Emerging from the COVID-19 pandemic, consumer preferences have altered the healthcare industry in a variety of ways, including: increased in-home care and telehealth visits, tailored patient services, and a pivot toward value-based care. With 85% of consumers finding personalized care important, patient experience should now be a key provider benchmark used to inform strategy across the board.
Today’s consumers are highly active advocates for their own mental and physical health. Understanding their new preferences, personalizing care toward individual patient needs, and driving deeper connections within the community are all critical if healthcare providers hope to remain competitive.
How can you determine if there are gaps or overlooked opportunities in your patients’ experiences? By asking them.
The importance of surveys in healthcare
The Net Promoter Score (NPS) is a commonly-cited data point for companies, and ultimately highlights how likely a customer would be to recommend your organization to a colleague or friend.
While the NPS is an important indicator of patient loyalty, it doesn’t tell the full story. At RRD, we recommend using it in conjunction with other metrics to determine more detailed parameters, such as patient satisfaction, intent, perception, and behavior.
Targeted surveys are an effective way to obtain key insights on everything from brand perception to high-priority consumer satisfaction. In the healthcare sector, directly surveying your patients can provide valuable insights that:
- Inform providers of potential health outcomes
- Reveal patient satisfaction levels
- Validate and accelerate care strategies
Surveys can also help providers quickly adapt to changes in patient attitude, behavior, motivations and expectations in real-time — all based on actual patient data.
Keys to a well-executed survey
A successful survey is first dependent upon a provider’s ability to carry out four key phases of survey management:
1. Survey creation
In survey creation, asking the right questions and getting the right audience to participate are critical for success. It’s important to ask:
- What is our intent?
- What do we want to know about our patients?
- What survey questions will generate the most meaningful data?
This phase involves survey ideation, defining survey intent, and then creating the actual survey to drive said intent and impact.
2. Optichannel execution
This phase includes the visual design and presentation of the survey, including preferred channel distribution. Online surveys are often distributed via email, QR code, or link. Direct mail distribution — a traditional and effective offline channel — will also include printing, kitting, and mailing.
3. Return management
Confidently fielding incoming survey responses will require the proper infrastructure. In our experience, a return mail center and dedicated PO box play important roles. From here, scanning and tabulating results can begin.
4. Reporting and analysis
In this final phase, data-driven insights will become available following an analysis of the totality of results. Additionally, providers should consider building a repository over time to track changes and trends in patient behavior, motivations, expectations, etc.
Two common survey types for healthcare providers
Surveys can be trigger-based, or contingent upon a life event or particular experience taking place (e.g., a patient entering retirement, recovering from a specific operation, or visiting a clinic for the first time). These surveys can be deployed more frequently and be acutely focused, containing only two to three questions. This can enable providers to be highly proactive toward specific patient segments.

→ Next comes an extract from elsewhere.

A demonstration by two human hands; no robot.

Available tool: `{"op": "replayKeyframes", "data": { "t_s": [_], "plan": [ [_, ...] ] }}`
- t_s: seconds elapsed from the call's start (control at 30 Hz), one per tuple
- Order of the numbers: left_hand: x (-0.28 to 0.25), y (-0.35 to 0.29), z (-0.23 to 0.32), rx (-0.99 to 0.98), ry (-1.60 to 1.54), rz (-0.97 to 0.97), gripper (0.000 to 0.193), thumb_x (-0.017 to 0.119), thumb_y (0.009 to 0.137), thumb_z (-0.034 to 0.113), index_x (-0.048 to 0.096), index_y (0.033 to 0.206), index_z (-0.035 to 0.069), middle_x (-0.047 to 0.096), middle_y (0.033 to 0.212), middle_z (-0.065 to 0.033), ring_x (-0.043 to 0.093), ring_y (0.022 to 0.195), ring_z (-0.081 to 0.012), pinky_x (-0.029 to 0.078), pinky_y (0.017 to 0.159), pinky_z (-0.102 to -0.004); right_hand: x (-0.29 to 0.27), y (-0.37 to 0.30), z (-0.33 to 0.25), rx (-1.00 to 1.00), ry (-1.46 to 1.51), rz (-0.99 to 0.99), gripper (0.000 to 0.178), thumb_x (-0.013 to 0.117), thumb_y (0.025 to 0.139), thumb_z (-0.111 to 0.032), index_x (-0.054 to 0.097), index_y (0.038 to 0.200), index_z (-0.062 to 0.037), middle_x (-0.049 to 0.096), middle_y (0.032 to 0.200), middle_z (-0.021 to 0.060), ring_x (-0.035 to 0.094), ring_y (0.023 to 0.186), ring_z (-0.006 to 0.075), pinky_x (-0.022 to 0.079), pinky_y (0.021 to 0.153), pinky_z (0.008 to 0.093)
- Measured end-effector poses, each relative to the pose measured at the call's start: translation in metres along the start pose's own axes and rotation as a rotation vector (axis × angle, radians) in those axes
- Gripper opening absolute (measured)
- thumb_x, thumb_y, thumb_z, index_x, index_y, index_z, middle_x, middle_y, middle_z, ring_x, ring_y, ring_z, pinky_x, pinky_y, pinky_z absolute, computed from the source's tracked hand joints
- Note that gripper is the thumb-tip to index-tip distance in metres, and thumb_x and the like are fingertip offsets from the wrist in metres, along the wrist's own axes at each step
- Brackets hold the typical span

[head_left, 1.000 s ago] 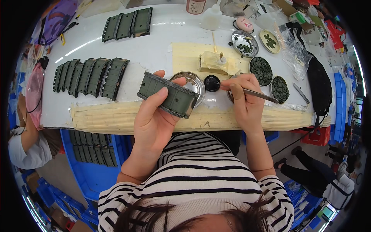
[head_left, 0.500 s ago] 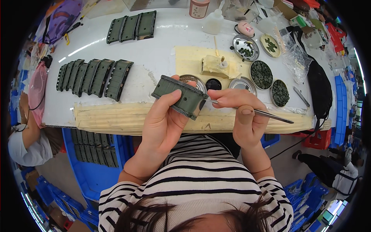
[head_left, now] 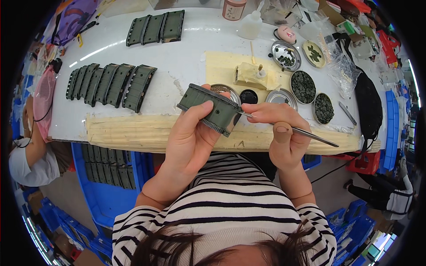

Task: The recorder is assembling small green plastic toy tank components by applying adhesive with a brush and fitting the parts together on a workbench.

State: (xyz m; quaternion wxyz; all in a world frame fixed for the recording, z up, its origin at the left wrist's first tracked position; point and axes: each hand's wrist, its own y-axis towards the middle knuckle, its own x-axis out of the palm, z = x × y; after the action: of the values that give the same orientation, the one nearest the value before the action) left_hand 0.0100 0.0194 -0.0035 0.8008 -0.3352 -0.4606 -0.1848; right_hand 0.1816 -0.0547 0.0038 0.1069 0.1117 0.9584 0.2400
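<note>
My left hand [head_left: 191, 128] grips a curved dark-green part [head_left: 213, 110] with ribbed edges, small holes and a brown patch at its right end. The thumb lies over its face, the fingers behind it. In my right hand [head_left: 286, 131] is a slim metal tool [head_left: 313, 136], its wider end pointing to the lower right. Its thin tip meets or nearly meets the right end of the green part; contact is hard to make out. A brownish cover sits on one right fingertip. Just beyond the hands are a small black pot [head_left: 248, 96] and a round metal dish [head_left: 282, 97].
Similar green parts stand in a row [head_left: 108, 84] at left and a group [head_left: 155, 27] farther back. Dishes of small green pieces [head_left: 303, 86], tweezers [head_left: 347, 113] and a squeeze bottle [head_left: 251, 24] are at right. A blue crate [head_left: 100, 201] holds more parts below the padded table edge [head_left: 124, 135].
The view has shifted slightly, so the table items sit a little farther right. Both hands keep their grip, with the tool still at the part's right end.
</note>
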Motion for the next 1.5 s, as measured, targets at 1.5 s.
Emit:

Alternatively, calendar-based surveys are typically preceded by a certain event or milestone, such as an annual survey to measure general brand perception. As these are less frequently deployed, they may contain a larger number of questions.
Executing an effective survey strategy
Ideally, a well-executed survey will yield a comprehensive database of analytics that can be used to inform effective, data-based business decisions. Surveys can also result in predictive models indicating flee factors, high-risk segments, and high-propensity segments across the healthcare sector.
When developing your patient survey strategy, be mindful of:
- Survey deployment frequency: not overwhelming respondents, but still acting quickly based on relevant triggers
- How often you are targeting the same respondents
- Tone and language — ensuring adherence to brand standards
- Providing a compelling “why” for patients to participate. Incentives such as gift cards, service discounts, or freemiums can be great ways to entice respondent participation, and can increase response rates by 10-15%
In the end: the best way to improve patient experience is to go directly to the source. In an ever-changing healthcare landscape, it’s more critical than ever to not only know your consumer base, but to also know where they stand. Expertly designed and executed surveys provide rich first-party data that can help you navigate improvements to the patient experience while driving efficiencies and value within your healthcare system.
Nicholas Michel is the Director of Research Strategy and Growth for the Data, Insights, and Customer Engagement (DICE) group at RRD.